= D. A. Rajapaksa Museum =

Museum in Hambantota, Sri Lanka

D. A. Rajapaksa Museum also simply called the Rajapaksa Museum is a museum in Hambantota, Sri Lanka dedicated to the late D. A. Rajapaksa and his wife Dandina Rajapaksa of the Rajapaksa family, the parents of Sri Lankan President Mahinda Rajapaksa and Gotabaya Rajapaksa. The museum contained personal belongings of D.A and Dandina Rajapaksa including handwritten letters and photos of the Rajapaksa family. The construction of the museum has attracted controversy over the misuse of public funds and the use of state institutions such as the Sri Lankan Navy and Urban Development Authority. It was largely destroyed during the 2022 Sri Lankan Protests.

==History==
=== Opening===
The Museum was opened on 6 November 2014 by then President Mahinda Rajapaksa alongside several members of the Rajapaksa family holding positions of power including Speaker Chamal Rajapaksa, Economic Development Minister Basil Rajapaksa, Secretary of the Defence and Urban Development Gotabaya Rajapaksa, MP Namal Rajapaksa and Uva Province Chief Minister Shasheendra Rajapaksa.

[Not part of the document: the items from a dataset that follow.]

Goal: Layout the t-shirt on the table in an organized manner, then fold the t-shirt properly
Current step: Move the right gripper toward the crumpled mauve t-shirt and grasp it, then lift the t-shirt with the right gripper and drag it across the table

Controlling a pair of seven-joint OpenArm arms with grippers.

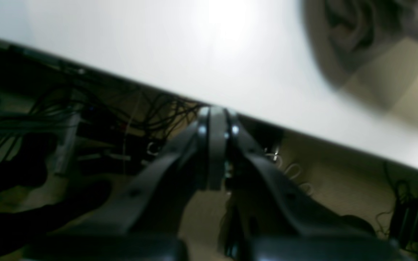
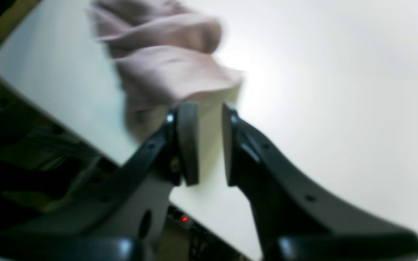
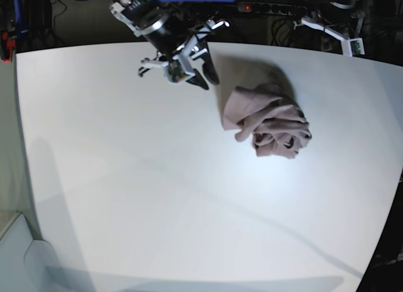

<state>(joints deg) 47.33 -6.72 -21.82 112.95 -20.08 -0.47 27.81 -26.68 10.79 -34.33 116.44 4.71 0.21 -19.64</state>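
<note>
The mauve-pink t-shirt [image 3: 271, 121] lies crumpled in a heap on the white table [image 3: 126, 179], right of centre towards the far edge. My right gripper [image 3: 205, 77] hangs just left of the heap, above the table. In the right wrist view it [image 2: 205, 108] is open, with nothing between its fingers, and a fold of the t-shirt [image 2: 165, 69] sits just past the fingertips. My left gripper [image 1: 215, 112] is shut and empty, over the table's edge. The t-shirt [image 1: 354, 32] shows blurred and apart from it at the top right of the left wrist view.
Dark cables and equipment [image 1: 85, 119] hang below the table's edge in the left wrist view. The left arm [image 3: 337, 29] sits beyond the far right corner of the table. A power strip [image 3: 264, 7] lies behind the far edge.
</note>
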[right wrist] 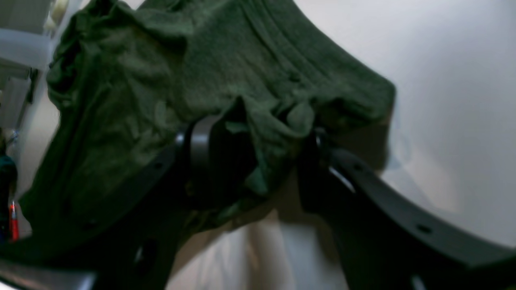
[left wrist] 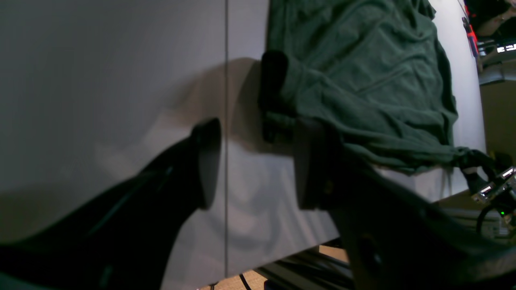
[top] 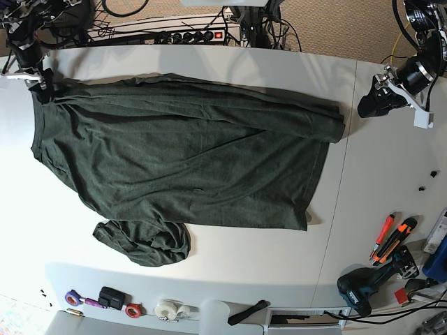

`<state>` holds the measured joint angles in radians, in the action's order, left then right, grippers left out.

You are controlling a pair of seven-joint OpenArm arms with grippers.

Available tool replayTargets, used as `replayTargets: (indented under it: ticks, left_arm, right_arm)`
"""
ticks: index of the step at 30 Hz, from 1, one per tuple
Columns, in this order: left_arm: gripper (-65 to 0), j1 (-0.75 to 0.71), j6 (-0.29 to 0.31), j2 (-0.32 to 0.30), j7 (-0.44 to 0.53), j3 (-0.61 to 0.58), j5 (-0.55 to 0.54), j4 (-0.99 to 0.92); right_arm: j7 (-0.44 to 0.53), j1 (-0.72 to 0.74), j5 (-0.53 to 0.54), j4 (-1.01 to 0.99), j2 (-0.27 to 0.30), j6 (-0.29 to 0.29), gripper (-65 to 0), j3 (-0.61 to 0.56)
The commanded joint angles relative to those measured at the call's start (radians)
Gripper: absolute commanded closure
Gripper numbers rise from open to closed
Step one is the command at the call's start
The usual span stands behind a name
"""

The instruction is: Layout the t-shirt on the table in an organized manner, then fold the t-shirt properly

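The dark green t-shirt lies spread across the white table, with one sleeve bunched at the near edge. My right gripper sits at the shirt's far-left corner. In the right wrist view its fingers stand wide apart and open, with a crumpled fold of the t-shirt lying between them. My left gripper hovers just off the shirt's far-right corner. In the left wrist view the left gripper is open over bare table, and the t-shirt edge is beside its right finger.
Orange-handled cutters and a power drill lie at the table's right end. Tape rolls and small items line the near edge. A power strip with cables runs behind the far edge. A thin seam crosses the tabletop.
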<state>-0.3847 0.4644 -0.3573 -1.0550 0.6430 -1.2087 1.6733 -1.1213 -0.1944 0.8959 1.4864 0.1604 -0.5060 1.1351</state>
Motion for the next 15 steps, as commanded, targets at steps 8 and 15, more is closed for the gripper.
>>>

=== Corruption Investigation ===
After the fall of the Rajapaksa government in 2015 investigations were opened against corruption of the former government. Financial Crimes Investigation Division (FCID), submitted evidence to the Colombo Fort Magistrate Court (B/30485/ 4/ 15) that the construction was funded by an institution under former Defence Secretary Rajapaksa and have resulted in the misappropriation of Government funds worth over Rs. 60 million rupees. The use of an official position to cause the misappropriation of state funds is a non-bailable charge under the Offences against Public Property Act. Gotabaya denied the charges and claimed he had verbally agreed with the Sri Lanka Land Reclamation and Development Corporation (SLLRDC) to pay the money back through his family foundation. But the FCID could not find any agreement written or verbal and found that officials had acted solely on the Defence Secretary's instructions.

After the Rajapaksas returned to power in 2019 investigations fell apart as Gotabaya Rajapaksa now had presidential immunity and many of the accused were acquitted in 2021. The FCID which investigated the case was dissolved in 2020

=== Devastation ===
During 2022 Sri Lankan protests and the anti-Rajapaksa riots that took place on May 9 and 10, 2022, this museum was also set on fire and destroyed. Its two tombs had been torn down by and returned to the ground. The statue of D.A. Rajapaksa at Tangalle was also torn down and destroyed.